In the standard model of dynamic interaction, players are assumed to receive public signals according to some exogenous distributions for free. We deviate from this assumption in two directions to consider an aspect of information structure in a more realistic way. We assume that signals are private rather than public and that each player needs to actively monitor the other player with some costs to observe the other player's behavior. In each stage, each player decides whether to monitor the other player with some costs in addition to which action to take. We first provide a class of strategies which approximate efficiency and describe some of its interesting properties, among them are (1) each player monitors the other player randomly like "random auditing" to reduce monitoring costs and (2) players cheat and monitor at the same time in their cooperative phase.
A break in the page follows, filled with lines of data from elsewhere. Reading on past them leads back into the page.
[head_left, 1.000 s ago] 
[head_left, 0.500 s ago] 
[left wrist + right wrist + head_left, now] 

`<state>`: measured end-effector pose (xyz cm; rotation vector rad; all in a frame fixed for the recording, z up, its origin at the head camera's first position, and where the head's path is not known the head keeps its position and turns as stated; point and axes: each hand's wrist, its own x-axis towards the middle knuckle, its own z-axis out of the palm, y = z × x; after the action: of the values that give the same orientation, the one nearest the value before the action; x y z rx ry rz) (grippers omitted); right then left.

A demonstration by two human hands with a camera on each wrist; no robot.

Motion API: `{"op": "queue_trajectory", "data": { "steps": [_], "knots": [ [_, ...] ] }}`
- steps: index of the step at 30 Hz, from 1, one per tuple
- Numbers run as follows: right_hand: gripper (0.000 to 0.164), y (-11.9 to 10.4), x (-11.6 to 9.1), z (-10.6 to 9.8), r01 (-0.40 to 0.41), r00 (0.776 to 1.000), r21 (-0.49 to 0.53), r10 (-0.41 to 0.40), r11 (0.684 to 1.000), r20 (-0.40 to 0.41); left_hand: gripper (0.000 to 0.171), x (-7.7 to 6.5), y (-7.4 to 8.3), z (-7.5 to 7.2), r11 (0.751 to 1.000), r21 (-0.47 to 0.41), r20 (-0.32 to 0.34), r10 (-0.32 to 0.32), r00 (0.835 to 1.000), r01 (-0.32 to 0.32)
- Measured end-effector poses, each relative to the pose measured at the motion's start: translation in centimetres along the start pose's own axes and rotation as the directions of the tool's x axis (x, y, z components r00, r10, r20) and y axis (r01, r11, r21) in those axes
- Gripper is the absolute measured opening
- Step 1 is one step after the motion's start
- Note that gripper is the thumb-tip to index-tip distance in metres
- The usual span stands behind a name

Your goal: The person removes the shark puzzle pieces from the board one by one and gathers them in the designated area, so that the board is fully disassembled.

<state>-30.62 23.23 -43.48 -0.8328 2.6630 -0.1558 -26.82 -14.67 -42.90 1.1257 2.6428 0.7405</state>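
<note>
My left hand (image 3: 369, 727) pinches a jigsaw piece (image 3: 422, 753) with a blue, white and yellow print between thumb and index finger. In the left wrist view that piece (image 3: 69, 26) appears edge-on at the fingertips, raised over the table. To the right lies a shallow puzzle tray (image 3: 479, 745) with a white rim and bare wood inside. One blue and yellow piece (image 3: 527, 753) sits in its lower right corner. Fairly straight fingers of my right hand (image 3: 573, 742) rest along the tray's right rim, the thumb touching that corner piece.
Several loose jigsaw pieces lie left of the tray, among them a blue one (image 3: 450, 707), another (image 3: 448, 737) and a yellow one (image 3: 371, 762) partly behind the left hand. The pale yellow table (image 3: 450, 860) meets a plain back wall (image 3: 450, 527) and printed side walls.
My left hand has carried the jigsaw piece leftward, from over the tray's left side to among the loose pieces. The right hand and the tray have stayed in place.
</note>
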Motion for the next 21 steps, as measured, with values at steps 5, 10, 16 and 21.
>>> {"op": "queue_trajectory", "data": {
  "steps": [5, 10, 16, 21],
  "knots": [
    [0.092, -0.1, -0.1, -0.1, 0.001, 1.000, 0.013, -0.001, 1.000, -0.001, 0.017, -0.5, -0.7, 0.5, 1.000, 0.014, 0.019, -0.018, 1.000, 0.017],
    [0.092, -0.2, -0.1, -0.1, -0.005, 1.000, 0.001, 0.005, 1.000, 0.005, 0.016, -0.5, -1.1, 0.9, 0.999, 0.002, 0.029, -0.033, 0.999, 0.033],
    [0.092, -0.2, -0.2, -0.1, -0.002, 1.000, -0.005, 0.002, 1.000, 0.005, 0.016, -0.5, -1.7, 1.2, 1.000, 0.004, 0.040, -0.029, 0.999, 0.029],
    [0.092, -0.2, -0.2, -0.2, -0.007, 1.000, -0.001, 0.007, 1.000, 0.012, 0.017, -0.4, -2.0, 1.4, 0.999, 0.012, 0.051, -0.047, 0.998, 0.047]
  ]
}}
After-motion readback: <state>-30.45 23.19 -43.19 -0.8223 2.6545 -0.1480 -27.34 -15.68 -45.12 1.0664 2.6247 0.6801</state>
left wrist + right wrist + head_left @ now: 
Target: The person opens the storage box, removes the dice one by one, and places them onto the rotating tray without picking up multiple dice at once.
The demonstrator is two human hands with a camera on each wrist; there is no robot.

In particular, this implies that cheating may happen (randomly) during collusion for efficiency reason. Then we discuss multi-task partnership games with endogenous monitoring, where two players play H games (tasks) instead of one. The additional twist is that we allow each player to choose freely which tasks to monitor. Our main result is that, how large the monitoring cost per task is, the efficient outcome can be approximated as players become patient when there is a large enough number of tasks. This result suggests that the size of a partnership tends to be large when active monitoring is important.
(This abstract was borrowed from another version of this item.)

Suggested Citation

  • Ichiro Obara, "undated". "Endogenous Monitoring," UCLA Economics Online Papers 398, UCLA Department of Economics.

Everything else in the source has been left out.